Reproduce verbatim the lines of the material below, starting at the line with "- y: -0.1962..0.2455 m" and ending at the line with "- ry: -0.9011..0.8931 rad", both inclusive; skip the rest.

Provided data
***
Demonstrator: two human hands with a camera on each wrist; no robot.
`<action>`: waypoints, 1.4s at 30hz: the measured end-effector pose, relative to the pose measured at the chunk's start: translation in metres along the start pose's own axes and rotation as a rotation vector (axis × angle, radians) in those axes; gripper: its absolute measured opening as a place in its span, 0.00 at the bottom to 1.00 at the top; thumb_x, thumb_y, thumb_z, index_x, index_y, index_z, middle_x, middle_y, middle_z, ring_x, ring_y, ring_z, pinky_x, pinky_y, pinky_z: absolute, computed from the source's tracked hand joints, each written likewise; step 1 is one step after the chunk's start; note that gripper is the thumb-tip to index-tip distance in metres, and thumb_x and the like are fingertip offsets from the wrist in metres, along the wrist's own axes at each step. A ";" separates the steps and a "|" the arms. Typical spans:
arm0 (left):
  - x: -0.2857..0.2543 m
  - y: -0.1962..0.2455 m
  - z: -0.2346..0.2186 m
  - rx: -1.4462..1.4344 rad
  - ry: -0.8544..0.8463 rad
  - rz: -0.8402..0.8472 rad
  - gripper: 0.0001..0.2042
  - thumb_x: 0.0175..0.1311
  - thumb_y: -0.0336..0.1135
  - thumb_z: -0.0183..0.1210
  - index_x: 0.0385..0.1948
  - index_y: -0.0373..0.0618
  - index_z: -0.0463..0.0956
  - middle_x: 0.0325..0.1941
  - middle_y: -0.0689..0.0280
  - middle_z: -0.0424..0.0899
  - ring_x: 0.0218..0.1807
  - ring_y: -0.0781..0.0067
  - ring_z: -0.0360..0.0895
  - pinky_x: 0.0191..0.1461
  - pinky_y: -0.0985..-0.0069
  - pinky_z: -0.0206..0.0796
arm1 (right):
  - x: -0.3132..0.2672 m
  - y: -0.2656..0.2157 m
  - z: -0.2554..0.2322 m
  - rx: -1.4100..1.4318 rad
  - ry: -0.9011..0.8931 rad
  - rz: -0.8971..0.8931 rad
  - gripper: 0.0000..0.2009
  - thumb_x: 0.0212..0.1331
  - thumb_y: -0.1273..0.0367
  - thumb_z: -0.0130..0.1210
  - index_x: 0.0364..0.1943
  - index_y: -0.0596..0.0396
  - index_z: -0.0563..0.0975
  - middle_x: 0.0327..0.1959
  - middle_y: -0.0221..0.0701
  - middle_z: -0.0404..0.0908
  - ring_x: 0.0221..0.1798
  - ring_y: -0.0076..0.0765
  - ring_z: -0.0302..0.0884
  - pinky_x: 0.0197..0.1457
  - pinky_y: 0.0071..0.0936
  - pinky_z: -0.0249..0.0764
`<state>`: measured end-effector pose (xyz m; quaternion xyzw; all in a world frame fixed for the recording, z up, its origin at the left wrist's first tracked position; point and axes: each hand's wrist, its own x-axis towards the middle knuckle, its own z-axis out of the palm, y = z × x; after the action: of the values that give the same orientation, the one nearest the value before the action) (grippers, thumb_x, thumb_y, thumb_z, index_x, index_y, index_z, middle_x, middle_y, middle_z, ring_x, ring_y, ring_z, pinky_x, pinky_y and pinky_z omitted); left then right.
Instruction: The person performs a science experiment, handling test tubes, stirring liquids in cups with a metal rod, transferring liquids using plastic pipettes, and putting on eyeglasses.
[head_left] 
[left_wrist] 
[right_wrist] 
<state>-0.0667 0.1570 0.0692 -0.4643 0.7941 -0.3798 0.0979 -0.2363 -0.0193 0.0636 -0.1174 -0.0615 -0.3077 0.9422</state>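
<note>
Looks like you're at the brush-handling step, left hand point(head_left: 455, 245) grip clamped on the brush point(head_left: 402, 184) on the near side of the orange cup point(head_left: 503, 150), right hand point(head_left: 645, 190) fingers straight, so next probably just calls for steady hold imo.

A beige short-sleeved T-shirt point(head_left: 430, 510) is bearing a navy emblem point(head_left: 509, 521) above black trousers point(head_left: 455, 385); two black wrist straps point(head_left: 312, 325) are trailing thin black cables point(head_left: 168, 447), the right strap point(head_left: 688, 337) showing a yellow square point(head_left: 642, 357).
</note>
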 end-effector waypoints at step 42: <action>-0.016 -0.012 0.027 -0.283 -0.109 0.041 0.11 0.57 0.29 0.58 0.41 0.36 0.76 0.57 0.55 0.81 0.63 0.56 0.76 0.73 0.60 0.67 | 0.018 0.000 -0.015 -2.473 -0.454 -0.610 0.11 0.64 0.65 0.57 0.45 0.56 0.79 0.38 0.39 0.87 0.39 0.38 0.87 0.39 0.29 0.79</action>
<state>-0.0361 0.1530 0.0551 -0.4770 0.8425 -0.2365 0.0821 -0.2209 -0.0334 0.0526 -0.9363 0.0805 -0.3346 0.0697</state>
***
Solution below
  - y: -0.1962..0.2455 m
  - z: -0.2346..0.2186 m
  - rx: -1.4462..1.4344 rad
  - ry: -0.8544..0.8463 rad
  - rz: -0.8402..0.8472 rad
  - gripper: 0.0001..0.2042
  - thumb_x: 0.0175..0.1311
  - thumb_y: -0.0336..0.1135
  - thumb_z: -0.0183..0.1210
  - index_x: 0.0385..0.1948
  - index_y: -0.0373..0.0618
  - index_z: -0.0463..0.0956
  - middle_x: 0.0325..0.1941
  - middle_y: -0.0689..0.0280
  - middle_z: -0.0424..0.0899
  - ring_x: 0.0218..0.1807
  - ring_y: -0.0781..0.0067
  - ring_z: -0.0360..0.0895
  - pinky_x: 0.0191..0.1461
  - pinky_y: -0.0985..-0.0069
  - pinky_z: -0.0206..0.0796
arm1 (right):
  - x: -0.3132..0.2672 m
  - y: -0.2656..0.2157 m
  - z: -0.2554..0.2322 m
  - rx: -1.4100..1.4318 rad
  - ry: -0.9011..0.8931 rad

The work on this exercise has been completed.